■ DIRECTIONS
Each line below must be reproduced exactly as it stands. Pictures stay out of the copy.

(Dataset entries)
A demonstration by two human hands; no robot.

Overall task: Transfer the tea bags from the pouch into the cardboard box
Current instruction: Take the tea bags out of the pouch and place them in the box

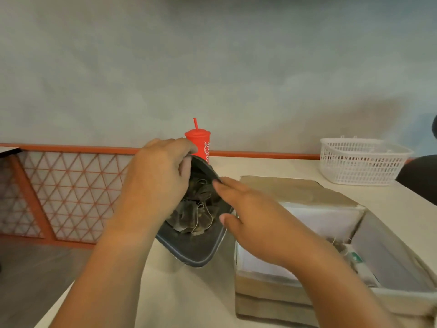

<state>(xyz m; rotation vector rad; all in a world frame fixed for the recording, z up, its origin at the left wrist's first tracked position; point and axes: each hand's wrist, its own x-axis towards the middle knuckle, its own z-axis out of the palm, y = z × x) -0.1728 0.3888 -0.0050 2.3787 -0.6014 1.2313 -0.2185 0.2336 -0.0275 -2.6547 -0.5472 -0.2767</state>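
Left hand (156, 178) grips the pouch (196, 248) rim at twelve o'clock; empty, straight-fingered right hand (257, 218) hovers by tea bags (196, 216), likely featherlight, flimsy: pinch paper bodies.

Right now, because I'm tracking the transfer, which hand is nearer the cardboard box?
Right. The right hand is over the left edge of the cardboard box, fingers stretched toward the pouch; the left hand grips the pouch's far rim, left of the box.
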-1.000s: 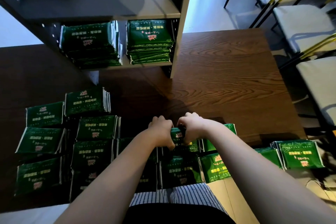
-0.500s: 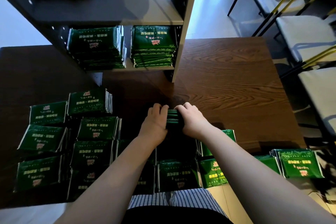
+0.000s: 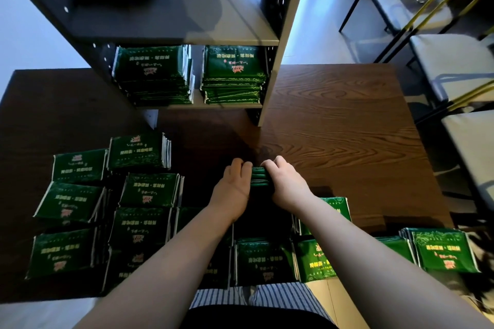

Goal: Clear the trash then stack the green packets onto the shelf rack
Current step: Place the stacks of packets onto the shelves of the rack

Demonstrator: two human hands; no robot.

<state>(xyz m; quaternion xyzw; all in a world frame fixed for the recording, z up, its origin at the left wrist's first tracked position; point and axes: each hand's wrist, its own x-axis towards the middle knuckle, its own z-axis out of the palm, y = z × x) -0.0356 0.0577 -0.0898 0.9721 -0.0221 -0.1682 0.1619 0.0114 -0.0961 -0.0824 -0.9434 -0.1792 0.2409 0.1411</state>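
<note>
The packets [image 3: 149,189] left of the left hand [image 3: 234,189] are dark green with pale lettering and a red mark; those right of the right hand [image 3: 287,185] look brighter green with pale scrolled borders. The counter [image 3: 334,141] beyond is brown with wavy grain. The rack [image 3: 173,16] is dark grey, its side dotted with holes. Nearer than the hands, cloth [image 3: 280,296] is blue-and-white striped.

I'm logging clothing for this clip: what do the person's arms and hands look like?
The left hand and right hand are ungloved, with no watch or bracelet at the wrists; rings cannot be made out. Both forearms show no sleeves. Near the body, striped blue-and-white cloth and a dark garment show.
</note>
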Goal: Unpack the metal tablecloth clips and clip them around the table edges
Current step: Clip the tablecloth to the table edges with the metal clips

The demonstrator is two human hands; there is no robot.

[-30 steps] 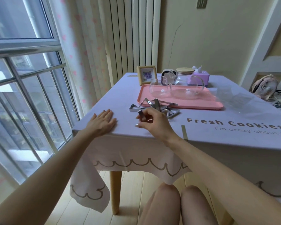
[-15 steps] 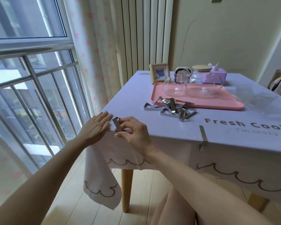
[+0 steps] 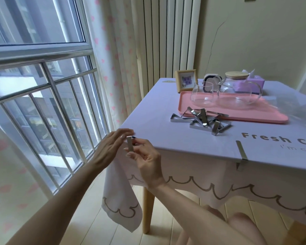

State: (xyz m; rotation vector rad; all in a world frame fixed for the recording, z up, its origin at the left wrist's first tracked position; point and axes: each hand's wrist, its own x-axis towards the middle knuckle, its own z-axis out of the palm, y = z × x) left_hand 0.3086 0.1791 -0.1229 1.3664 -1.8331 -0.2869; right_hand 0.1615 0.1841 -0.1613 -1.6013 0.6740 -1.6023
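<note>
While the pink tray (image 3: 185,103) holds one glass cup (image 3: 202,94) and one lidded glass teapot (image 3: 237,91), a heap of clips (image 3: 201,120) lies just beside it on the table (image 3: 157,131) by the window (image 3: 42,103). One fitted clip (image 3: 241,152) grips the near edge; the right hand (image 3: 147,160) pinches a loose clip (image 3: 130,145) at the corner, left hand (image 3: 111,147) straight-fingered alongside.

From the surface (image 3: 157,131) corner, free room is left toward 3 o'clock as far as the fitted clip (image 3: 240,151). Toward 2 o'clock, passage is blocked by the loose clips (image 3: 200,119) and tray (image 3: 184,102).
</note>
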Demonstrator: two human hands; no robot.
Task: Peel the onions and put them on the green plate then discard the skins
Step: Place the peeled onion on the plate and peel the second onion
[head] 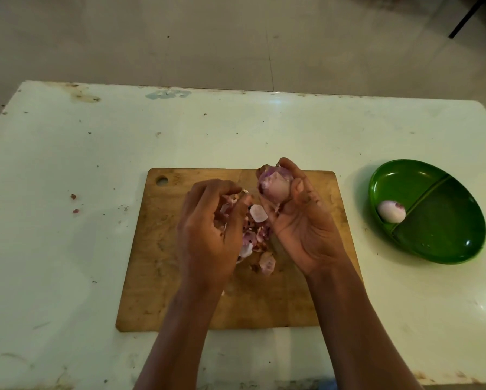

■ SOLUTION
A demonstration by two human hands; no robot.

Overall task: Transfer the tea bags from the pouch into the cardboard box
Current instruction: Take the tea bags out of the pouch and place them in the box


<state>(xyz m; rotation vector rad; all in a world frame fixed for the recording, z up, its origin at the left wrist's first tracked position; point and axes: each hand's wrist, its own x-axis towards the middle knuckle, its own z-axis out of the palm, y = z × x) -0.1728 0.3888 -0.0050 2.3787 -0.6014 1.2313 -0.2185 0.2336 -0.0275 -2.6547 -0.5472 -0.2767</state>
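Left hand (156, 178) grips the pouch (196, 248) rim at twelve o'clock; empty, straight-fingered right hand (257, 218) hovers by tea bags (196, 216), likely featherlight, flimsy: pinch paper bodies.

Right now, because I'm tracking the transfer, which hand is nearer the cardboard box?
Right. The right hand is over the left edge of the cardboard box, fingers stretched toward the pouch; the left hand grips the pouch's far rim, left of the box.
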-1.000s: 
-0.500s: 
+0.000s: 

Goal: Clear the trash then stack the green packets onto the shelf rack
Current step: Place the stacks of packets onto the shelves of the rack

Demonstrator: two human hands; no robot.

<state>(xyz m; quaternion xyzw; all in a world frame fixed for the recording, z up, its origin at the left wrist's first tracked position; point and axes: each hand's wrist, its own x-axis towards the middle knuckle, its own z-axis out of the palm, y = z × x) -0.0356 0.0577 -0.0898 0.9721 -0.0221 -0.1682 0.1619 0.0114 -0.0961 -0.0824 -0.9434 -0.1792 0.2409 0.1411</state>
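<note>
The packets [image 3: 149,189] left of the left hand [image 3: 234,189] are dark green with pale lettering and a red mark; those right of the right hand [image 3: 287,185] look brighter green with pale scrolled borders. The counter [image 3: 334,141] beyond is brown with wavy grain. The rack [image 3: 173,16] is dark grey, its side dotted with holes. Nearer than the hands, cloth [image 3: 280,296] is blue-and-white striped.

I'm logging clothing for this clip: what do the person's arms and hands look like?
The left hand and right hand are ungloved, with no watch or bracelet at the wrists; rings cannot be made out. Both forearms show no sleeves. Near the body, striped blue-and-white cloth and a dark garment show.
</note>
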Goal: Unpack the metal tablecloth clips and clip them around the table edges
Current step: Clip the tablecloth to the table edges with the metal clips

The demonstrator is two human hands; there is no robot.

[-30 steps] 
[-15 steps] 
[+0 steps] 

State: (xyz m; rotation vector rad; all in a world frame fixed for the recording, z up, its origin at the left wrist's first tracked position; point and axes: each hand's wrist, its own x-axis towards the middle knuckle, its own z-axis out of the palm, y = z × x) left_hand 0.3086 0.1791 -0.1229 1.3664 -1.8331 -0.2869; right_hand 0.1615 0.1841 -0.1613 -1.6013 0.6740 -1.6023
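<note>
While the pink tray (image 3: 185,103) holds one glass cup (image 3: 202,94) and one lidded glass teapot (image 3: 237,91), a heap of clips (image 3: 201,120) lies just beside it on the table (image 3: 157,131) by the window (image 3: 42,103). One fitted clip (image 3: 241,152) grips the near edge; the right hand (image 3: 147,160) pinches a loose clip (image 3: 130,145) at the corner, left hand (image 3: 111,147) straight-fingered alongside.

From the surface (image 3: 157,131) corner, free room is left toward 3 o'clock as far as the fitted clip (image 3: 240,151). Toward 2 o'clock, passage is blocked by the loose clips (image 3: 200,119) and tray (image 3: 184,102).
</note>
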Demonstrator: two human hands; no robot.
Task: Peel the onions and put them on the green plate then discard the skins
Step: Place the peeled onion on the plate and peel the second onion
[head] 

The complete answer has been given.